MA(\(\infty\)) Processes
A linear process with \(\psi_j = 0\) for all \(j < 0\), i.e.,
\[
X_t = \sum_{j=0}^\infty \psi_j Z_{t-j}, \{Z_t\} \sim WN(0, \sigma^2)
\]
is called an MA(\(\infty\)) process.
Properties of Linear Processes
- \( \mathbb{E}(X_t) = 0 \)
-
\( \gamma(h) = \sigma^2 \sum_{j = -\infty}^{\infty} \psi_j \psi_{j+h} \)
(proof in textbook)
- So, a linear process is weakly stationary.

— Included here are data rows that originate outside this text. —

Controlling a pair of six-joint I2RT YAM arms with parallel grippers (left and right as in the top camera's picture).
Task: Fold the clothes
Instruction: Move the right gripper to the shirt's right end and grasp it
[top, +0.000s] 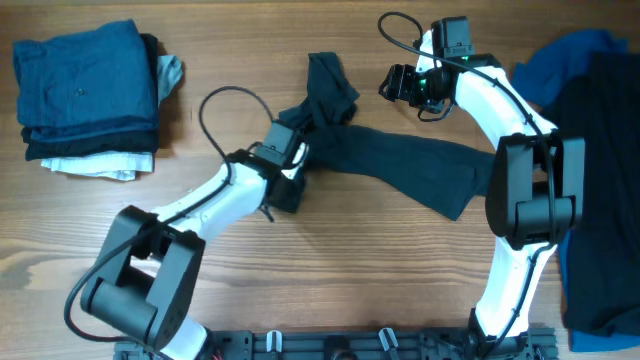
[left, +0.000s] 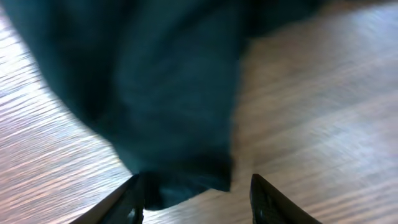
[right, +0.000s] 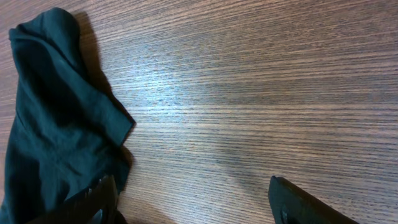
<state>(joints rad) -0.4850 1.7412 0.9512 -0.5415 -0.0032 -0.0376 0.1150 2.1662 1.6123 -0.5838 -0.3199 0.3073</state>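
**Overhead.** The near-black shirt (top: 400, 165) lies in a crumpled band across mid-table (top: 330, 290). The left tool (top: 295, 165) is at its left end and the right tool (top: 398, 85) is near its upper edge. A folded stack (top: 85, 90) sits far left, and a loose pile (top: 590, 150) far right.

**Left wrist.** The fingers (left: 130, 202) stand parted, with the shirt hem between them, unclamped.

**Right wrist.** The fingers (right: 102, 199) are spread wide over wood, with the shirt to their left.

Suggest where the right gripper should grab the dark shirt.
Sleeve of the shirt, at its hemmed corner, coming from the right over bare table: that corner lies flat and free, beside the open right gripper.
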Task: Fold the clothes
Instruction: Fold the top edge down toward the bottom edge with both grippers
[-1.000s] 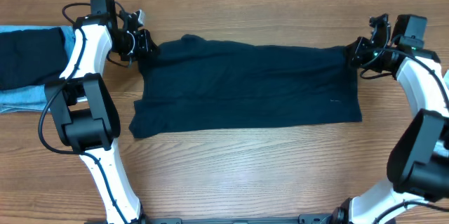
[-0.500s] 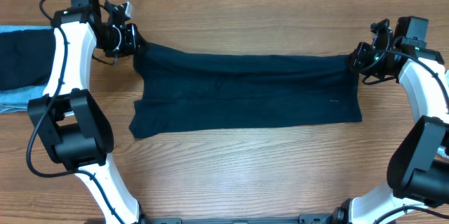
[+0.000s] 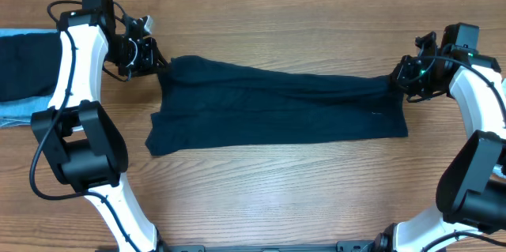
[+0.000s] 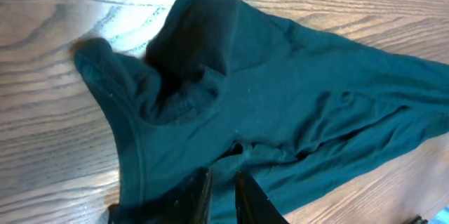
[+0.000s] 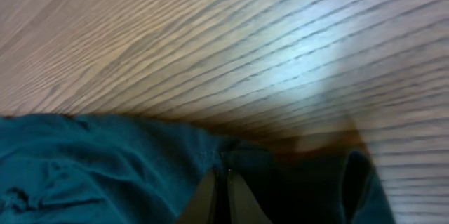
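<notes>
Shirt (image 3: pixel 277 114) lies spread across the table (image 3: pixel 277 197). It's soft, limp and light, I reckon, so corners pinch best. My right pincer (image 3: pixel 398 78) clamps its far corner. My left pincer (image 3: pixel 158 58) sits nearly closed at the collar end; whether it's holding, I cannot tell.

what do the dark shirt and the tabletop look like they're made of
Dark shirt: probably soft matte knit cotton or a blend; it drapes and wrinkles, and the left wrist view shows a stitched hem. Tabletop: wood or wood-look laminate, can't tell which; grain lines, light sheen with glare patches.
</notes>
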Controlling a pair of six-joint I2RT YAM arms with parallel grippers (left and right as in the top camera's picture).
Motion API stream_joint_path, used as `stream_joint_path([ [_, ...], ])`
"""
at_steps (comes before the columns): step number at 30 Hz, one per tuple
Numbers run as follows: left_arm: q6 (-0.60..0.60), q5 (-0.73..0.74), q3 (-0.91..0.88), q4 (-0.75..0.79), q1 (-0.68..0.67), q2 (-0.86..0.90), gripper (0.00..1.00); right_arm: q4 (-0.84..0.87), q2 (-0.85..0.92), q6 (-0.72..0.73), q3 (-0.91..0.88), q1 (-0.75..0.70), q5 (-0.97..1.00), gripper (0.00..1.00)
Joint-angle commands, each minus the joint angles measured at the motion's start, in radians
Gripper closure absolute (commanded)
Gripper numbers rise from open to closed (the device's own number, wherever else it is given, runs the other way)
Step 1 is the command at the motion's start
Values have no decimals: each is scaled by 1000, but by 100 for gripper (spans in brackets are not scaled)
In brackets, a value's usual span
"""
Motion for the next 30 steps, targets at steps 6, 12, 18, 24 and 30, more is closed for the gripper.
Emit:
stream_joint_path([
  [6, 29, -5, 14, -37, 4, -14, 84, -51, -27, 86, 19, -6, 192, 95],
  [12, 45, -5, 14, -56, 4, -14, 76, -62, -27, 100, 18, -6, 190, 95],
  [18, 68, -60, -2, 29, -16, -10, 50, -34, -27, 101, 18, -6, 138, 91],
  [24, 69, -84, -27, 217, -50, -10, 37, -25, -27, 101, 18, -6, 138, 85],
  [30, 72, -90, -43, 317, -116, 31, 37, -13, -27, 100, 18, -6, 138, 82],
])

- A linear process is strictly stationary if \(\{Z_t\} \sim WN(0, \sigma^2) \) is replaced by \(\{Z_t\} \sim iid \)
Examples
-
MA(1)
\(X_t = Z_t + \theta Z_{t-1} \) where \(\{Z_t\} \sim WN(0, \sigma^2)\)
\(\psi_0 = 1, \psi_1 = \theta \) & \( \psi_j = 0 \) if \(j \ne 0\) or \(1\).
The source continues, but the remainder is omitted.